The Xbox One version of Garden Warfare gets a few exclusive options, and while interesting, they exist as mere diversions from the core experience. In Boss mode, players can opt out of choosing a class, instead getting a bird’s eye view of the entire map via the television or connected SmartGlass device. You’ll collect sun just like in the original game, and use it to plop down radar dishes or send airstrikes to help out your team. It’s a nice option for some, but it’s not nearly as fun as actually being a part of the action. You’ll also get an exclusive Splitscreen mode, though this is limited to an endless survival mode, not unlike Garden Ops. It would have been nice to take a friend with you onto the multiplayer battlefield, but being able to play couch co-op is a welcome addition.

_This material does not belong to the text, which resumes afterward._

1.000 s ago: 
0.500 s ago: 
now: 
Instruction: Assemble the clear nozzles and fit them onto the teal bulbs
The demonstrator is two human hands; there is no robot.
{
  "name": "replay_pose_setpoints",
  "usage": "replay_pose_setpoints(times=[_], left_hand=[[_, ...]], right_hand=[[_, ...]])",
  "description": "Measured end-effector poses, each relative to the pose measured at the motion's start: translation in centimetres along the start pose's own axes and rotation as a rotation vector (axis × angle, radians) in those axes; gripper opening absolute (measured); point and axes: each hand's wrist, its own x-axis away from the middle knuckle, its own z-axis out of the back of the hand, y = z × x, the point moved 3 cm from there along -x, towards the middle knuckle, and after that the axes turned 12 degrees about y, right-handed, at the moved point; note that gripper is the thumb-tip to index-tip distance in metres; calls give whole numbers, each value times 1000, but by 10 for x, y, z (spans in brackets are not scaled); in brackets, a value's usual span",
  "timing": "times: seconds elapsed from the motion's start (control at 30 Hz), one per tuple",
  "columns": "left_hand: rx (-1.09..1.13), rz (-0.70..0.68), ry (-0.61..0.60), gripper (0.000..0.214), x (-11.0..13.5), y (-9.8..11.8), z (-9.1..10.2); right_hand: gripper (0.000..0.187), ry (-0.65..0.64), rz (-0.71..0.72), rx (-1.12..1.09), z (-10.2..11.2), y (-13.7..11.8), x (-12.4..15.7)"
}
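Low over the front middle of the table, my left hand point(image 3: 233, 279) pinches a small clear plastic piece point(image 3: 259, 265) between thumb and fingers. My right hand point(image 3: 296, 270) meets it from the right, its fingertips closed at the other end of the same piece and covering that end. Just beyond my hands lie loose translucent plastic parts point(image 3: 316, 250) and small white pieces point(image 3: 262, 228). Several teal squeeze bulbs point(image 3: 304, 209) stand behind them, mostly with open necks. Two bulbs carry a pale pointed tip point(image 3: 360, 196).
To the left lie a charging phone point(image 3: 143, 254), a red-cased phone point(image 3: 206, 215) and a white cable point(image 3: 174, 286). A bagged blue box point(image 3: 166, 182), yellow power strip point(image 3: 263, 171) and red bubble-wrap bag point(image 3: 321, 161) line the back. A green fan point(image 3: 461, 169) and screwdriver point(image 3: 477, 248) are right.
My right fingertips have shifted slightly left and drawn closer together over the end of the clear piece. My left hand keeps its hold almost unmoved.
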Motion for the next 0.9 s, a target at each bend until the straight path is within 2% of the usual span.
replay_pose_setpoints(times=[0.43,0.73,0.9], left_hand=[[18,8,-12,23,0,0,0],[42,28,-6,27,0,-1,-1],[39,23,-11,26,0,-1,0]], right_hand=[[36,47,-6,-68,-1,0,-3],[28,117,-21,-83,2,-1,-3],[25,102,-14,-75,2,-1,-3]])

Somehow, PopCap has done it. They’ve created a shooter that the entire family can enjoy; a game that’s simple enough for my five-year-old daughter, yet deep and varied enough to entrance even the most battle-hardened veteran. And while there isn’t a lot here right out of the gate, there are enough zombies on this lawn to occupy you until the content does come — at a nice price, to boot.
I've been gaming since my dad made the bad decision of buying me a Nintendo when I was four years old. Every day I'd find myself with my face glued to a TV screen, punching away at buttons, getting furious with Bowser, Dr. Wily, and those freakin' birds in Ninja Gaiden. Since then I have failed to get my parents to play any board game with me, I sold my full copy of Earthbound with box and guide for $300 to some dude in Austria for rent money, and I still believe in Nintendo even after all these years.
Appealing to both hardcore shooter fans as well as younger and more casual players, Plants vs. Zombies: Garden Warfare is entertaining, accessible, and oozing with charm. And while it’s only launching with a handful of maps, the lower price point and promise of free content down the line softens the blow considerably.